The following is a cypher query (taken from their sandbox) which computes top 100 most similar users (in cosine-distance) to the query user "Cynthia Freeman":
MATCH
(p1:User {name: "Cynthia Freeman"})-[x:RATED]->(m:Movie)<-[y:RATED]-(p2:User)
WITH
COUNT(m) AS numberMovies,
SUM(x.rating * y.rating) AS xyDotProduct,
SQRT(REDUCE(xDot = 0.0, a IN COLLECT(x.rating) | xDot + a^2)) AS xLength,
SQRT(REDUCE(yDot = 0.0, b IN COLLECT(y.rating) | yDot + b^2)) AS yLength,
p1, p2
WHERE
numberMovies > 10
RETURN
p1.name, p2.name, xyDotProduct / (xLength * yLength) AS sim
ORDER BY sim DESC
LIMIT 100;
If my understanding is correct, there's no magic behind the LIMIT clause, as the distance computation still needs to be done vs. all other users, so resolving this query in real-time seems a bit of a stretch, unless neo4j is doing something behind the scenes.
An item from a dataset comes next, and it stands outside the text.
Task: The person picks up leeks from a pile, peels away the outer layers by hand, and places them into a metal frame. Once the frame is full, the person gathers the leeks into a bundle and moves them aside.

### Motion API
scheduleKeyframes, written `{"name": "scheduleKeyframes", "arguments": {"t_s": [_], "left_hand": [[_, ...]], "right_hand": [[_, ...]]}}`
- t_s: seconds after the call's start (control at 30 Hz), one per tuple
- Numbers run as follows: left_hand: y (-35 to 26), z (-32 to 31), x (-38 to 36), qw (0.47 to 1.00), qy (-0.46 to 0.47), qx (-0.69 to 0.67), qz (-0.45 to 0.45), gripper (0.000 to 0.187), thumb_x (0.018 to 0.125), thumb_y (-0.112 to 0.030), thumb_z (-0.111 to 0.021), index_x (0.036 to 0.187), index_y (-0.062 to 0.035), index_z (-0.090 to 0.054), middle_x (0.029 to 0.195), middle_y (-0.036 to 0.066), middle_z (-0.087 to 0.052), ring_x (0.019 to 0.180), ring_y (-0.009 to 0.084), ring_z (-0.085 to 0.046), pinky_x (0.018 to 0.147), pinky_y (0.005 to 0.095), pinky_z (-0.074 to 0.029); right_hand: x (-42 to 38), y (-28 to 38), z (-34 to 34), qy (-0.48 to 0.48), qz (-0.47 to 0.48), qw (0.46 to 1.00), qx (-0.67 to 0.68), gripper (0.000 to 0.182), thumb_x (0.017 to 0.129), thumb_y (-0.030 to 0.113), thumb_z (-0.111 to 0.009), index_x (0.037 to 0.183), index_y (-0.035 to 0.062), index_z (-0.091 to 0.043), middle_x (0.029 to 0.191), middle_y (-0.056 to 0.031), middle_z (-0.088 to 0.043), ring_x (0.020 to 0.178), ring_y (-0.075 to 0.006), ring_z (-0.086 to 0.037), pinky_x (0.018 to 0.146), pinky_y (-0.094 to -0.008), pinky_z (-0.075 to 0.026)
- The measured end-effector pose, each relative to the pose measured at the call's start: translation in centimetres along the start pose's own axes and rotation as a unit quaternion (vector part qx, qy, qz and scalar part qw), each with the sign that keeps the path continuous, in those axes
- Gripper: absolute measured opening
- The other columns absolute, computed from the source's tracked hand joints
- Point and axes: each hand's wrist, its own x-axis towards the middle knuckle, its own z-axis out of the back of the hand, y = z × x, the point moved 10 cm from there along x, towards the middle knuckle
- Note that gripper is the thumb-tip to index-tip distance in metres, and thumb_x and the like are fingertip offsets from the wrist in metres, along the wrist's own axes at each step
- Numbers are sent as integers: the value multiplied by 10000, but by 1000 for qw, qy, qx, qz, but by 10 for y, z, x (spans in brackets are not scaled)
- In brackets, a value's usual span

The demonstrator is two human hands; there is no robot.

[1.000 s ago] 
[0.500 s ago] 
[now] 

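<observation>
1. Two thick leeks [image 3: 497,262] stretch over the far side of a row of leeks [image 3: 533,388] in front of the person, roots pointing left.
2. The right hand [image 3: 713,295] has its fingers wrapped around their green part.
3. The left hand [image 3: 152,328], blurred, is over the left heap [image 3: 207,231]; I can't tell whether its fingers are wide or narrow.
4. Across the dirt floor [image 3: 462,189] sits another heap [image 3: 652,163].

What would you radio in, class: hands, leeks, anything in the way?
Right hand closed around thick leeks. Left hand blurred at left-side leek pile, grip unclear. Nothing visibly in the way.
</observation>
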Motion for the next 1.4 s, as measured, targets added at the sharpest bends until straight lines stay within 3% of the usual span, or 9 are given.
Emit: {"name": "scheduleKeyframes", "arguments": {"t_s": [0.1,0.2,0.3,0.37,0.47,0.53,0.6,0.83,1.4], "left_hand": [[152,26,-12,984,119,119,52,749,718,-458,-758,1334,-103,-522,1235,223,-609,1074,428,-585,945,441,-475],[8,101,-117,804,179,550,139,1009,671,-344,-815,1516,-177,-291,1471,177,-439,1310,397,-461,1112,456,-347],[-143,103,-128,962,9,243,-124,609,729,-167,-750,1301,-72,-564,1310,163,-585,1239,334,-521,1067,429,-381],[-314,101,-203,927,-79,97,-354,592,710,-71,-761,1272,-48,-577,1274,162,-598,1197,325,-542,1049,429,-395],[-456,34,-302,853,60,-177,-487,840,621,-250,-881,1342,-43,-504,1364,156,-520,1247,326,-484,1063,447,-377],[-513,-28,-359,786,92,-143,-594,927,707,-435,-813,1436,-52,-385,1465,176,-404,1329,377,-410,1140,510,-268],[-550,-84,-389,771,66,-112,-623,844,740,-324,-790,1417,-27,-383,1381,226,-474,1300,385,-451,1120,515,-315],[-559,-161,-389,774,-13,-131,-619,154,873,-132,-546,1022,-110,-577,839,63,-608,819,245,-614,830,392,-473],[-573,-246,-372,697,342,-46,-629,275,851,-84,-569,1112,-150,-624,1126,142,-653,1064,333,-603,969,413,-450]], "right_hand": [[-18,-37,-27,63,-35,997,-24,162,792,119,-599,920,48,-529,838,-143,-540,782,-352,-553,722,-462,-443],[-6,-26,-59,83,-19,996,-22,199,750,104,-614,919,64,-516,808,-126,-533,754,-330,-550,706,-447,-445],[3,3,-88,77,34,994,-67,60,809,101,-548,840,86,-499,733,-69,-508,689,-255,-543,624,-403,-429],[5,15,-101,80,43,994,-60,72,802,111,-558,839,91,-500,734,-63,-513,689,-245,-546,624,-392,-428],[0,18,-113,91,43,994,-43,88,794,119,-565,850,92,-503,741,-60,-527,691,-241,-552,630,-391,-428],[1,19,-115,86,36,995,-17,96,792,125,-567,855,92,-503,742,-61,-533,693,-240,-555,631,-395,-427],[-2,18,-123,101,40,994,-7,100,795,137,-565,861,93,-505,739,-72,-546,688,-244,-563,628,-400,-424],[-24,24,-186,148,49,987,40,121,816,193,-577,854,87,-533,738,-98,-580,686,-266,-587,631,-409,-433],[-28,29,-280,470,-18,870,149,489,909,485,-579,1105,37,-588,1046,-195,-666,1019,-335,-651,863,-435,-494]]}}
In another example, they pre-compute this [:SIMILARITY] relationship between user nodes and store it in the graph, thus querying the top-N most similar users becomes an ordering of nodes. This will intuitively make the graph dense, so there are no storage advantages over simply using a similarity matrix.
Am I missing something fundamental about the way graph databases (and neo4j in particular) work? How can this scale to real-time applications, where there can be tens of thousands of users, and even more products that they interact with?